Still let's see where things stand now, as well as which U.S. stocks might win from Monday's pact:
The new deal reportedly includes a rule increasing how much of a Mexican-assembled car must come from North American factories to qualify for duty-free entry into the United States. The agreement boosts that minimum from the current 62.5% to a new 75%. Vehicles that don't comply will face a 2.5% import tariff.
Mexico represents a major market for U.S. petroleum refiners, with U.S. companies providing around 50% of Mexican gasoline. U.S. companies Andeavor (ANDV) and Valero Energy (VLO) already refine oil for Mexican state petroleum company Pemex, while Glencore (GLNCY) recently inked a joint venture with local partner Grupo G500 to import fuel into the Latin American country. GLNCY last week received its first gasoline imports at the company's 600,000-barrel private terminal at Dos Bocas in the Gulf of Mexico.

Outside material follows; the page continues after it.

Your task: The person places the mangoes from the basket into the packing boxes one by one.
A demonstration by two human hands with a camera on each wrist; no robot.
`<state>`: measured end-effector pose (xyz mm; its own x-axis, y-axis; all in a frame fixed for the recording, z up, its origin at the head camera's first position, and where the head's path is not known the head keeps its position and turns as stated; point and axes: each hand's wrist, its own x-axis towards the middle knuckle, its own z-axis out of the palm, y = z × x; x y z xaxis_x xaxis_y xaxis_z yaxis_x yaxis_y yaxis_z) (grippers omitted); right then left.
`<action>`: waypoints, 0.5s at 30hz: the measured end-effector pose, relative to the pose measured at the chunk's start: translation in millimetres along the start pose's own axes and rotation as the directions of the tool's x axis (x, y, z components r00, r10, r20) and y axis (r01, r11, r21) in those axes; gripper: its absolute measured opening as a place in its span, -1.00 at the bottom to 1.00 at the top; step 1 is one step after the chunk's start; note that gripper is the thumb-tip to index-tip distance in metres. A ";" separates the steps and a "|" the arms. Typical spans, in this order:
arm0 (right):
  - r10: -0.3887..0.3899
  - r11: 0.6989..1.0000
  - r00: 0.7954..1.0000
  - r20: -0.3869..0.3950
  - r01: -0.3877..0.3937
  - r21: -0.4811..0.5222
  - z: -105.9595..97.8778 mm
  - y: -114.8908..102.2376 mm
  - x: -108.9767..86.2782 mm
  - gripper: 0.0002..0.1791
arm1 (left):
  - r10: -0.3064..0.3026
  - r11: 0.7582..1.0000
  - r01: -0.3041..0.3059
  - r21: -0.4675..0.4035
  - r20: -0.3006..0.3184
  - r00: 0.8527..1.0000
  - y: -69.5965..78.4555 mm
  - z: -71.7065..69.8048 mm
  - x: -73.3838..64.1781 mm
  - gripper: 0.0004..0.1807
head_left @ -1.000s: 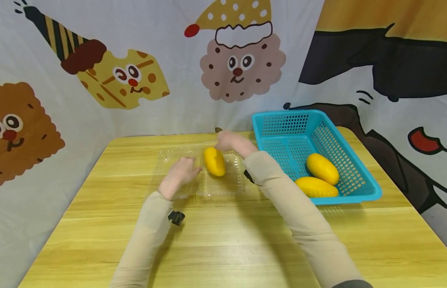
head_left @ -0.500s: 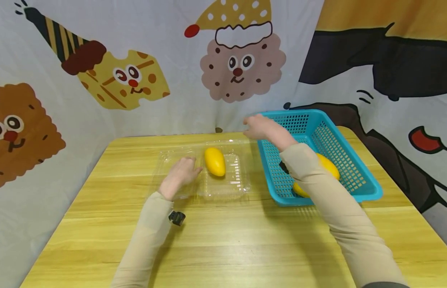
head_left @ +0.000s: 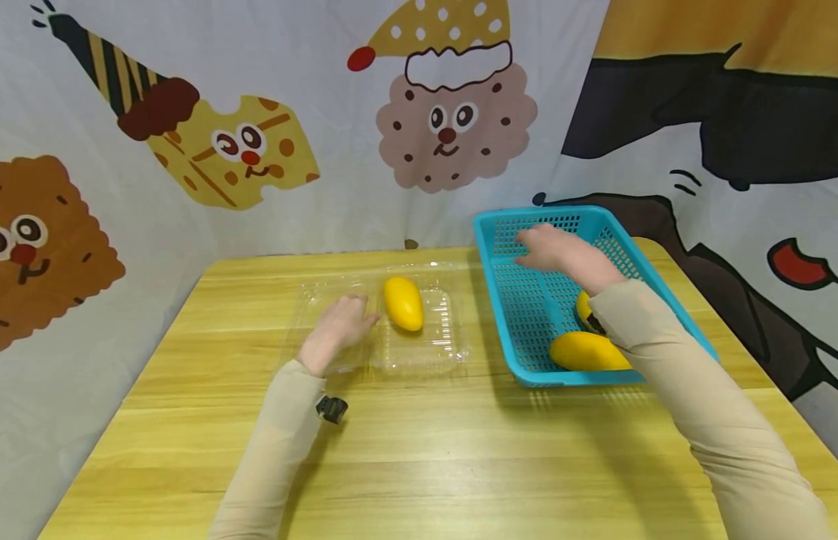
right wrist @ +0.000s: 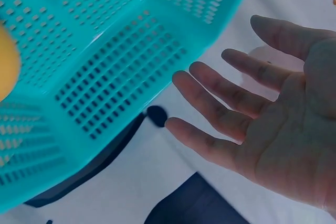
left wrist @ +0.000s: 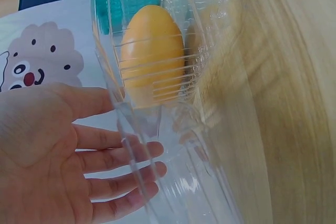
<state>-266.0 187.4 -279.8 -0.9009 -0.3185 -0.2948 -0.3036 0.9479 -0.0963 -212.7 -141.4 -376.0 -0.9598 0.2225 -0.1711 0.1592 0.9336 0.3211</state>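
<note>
A clear plastic clamshell box (head_left: 428,351) lies opened out on the table, one yellow mango (head_left: 403,304) in the back left of its right half. My left hand (head_left: 340,324) is over the left half; in the left wrist view its fairly straight fingers (left wrist: 113,184) reach the clear plastic, and the mango shows through the box wall. Over the blue basket (head_left: 489,300), my right hand (head_left: 552,249) has its fingers spread and holds nothing. Two more mangoes lie in the basket's near right part: a front mango (head_left: 586,352) and one behind it (head_left: 582,307), partly hidden by my right wrist.
The wooden table (head_left: 419,450) ends at the back against a white cloth (head_left: 324,217) with cartoon prints. The basket's raised rim stands to the right of the clamshell. A small black device (head_left: 332,409) sits at my left wrist.
My right hand has let go of the mango in the clamshell and moved right, over the basket. My left hand has stayed in place.
</note>
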 end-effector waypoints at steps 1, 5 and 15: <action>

However, the incoming Lopez Obrador administration has said it's likely postpone public auctions for two years on Mexican oil exploration-and-production blocks in a bid to strengthen Pemex. Major U.S. players in the Mexican oil space include independent Talos Energy (TALO) and Chevron (CVX) .
Washington's most valuable negotiation tool with Mexico involves U.S. export of natural gas south of the border.
The Latin American country currently imports around 2.6 billion cubic feet a day of natural gas via pipelines across the Texas border, with major pipeline operators including Transcanada (TRP) and private equity-backed companies like Fermaca Global. However, Mexico aims to boost these imports 9 billion cubic feet per day under a five-year plan to build more gas pipelines and infrastructure.
Some U.S. companies aim to use Mexico as a low-cost weigh station on the road to exporting natural gas across the Pacific and into Central and South America. Major players in this space include:
- Mexico Pacific Limited, an Och-Ziff Capital-backed LNG export company.
- New Fortress Energy, an LNG provider backed by Fortress Investment Group.
The Mexican Peso
The peso was down as much as 1.6% Monday on news of the U.S.-Mexican deal. That's partly because excluding Canada from the negotiations could hurt Mexico, as NAFTA has been a three-way pact for decades. Additionally, a separate U.S.-Canadian trade agreement would leave Mexico behind.
The Bottom Line
It's evident by the relationships detailed above that U.S. companies across various industries will continue to find backdoors to trade with Mexico regardless of what treaty talks produce.
Over time, it seems certain that the trade "border" between the two countries will become blurrier and blurrier -- and that not even President Trump's proposed border wall will be able to hold imports and exports from crossing it.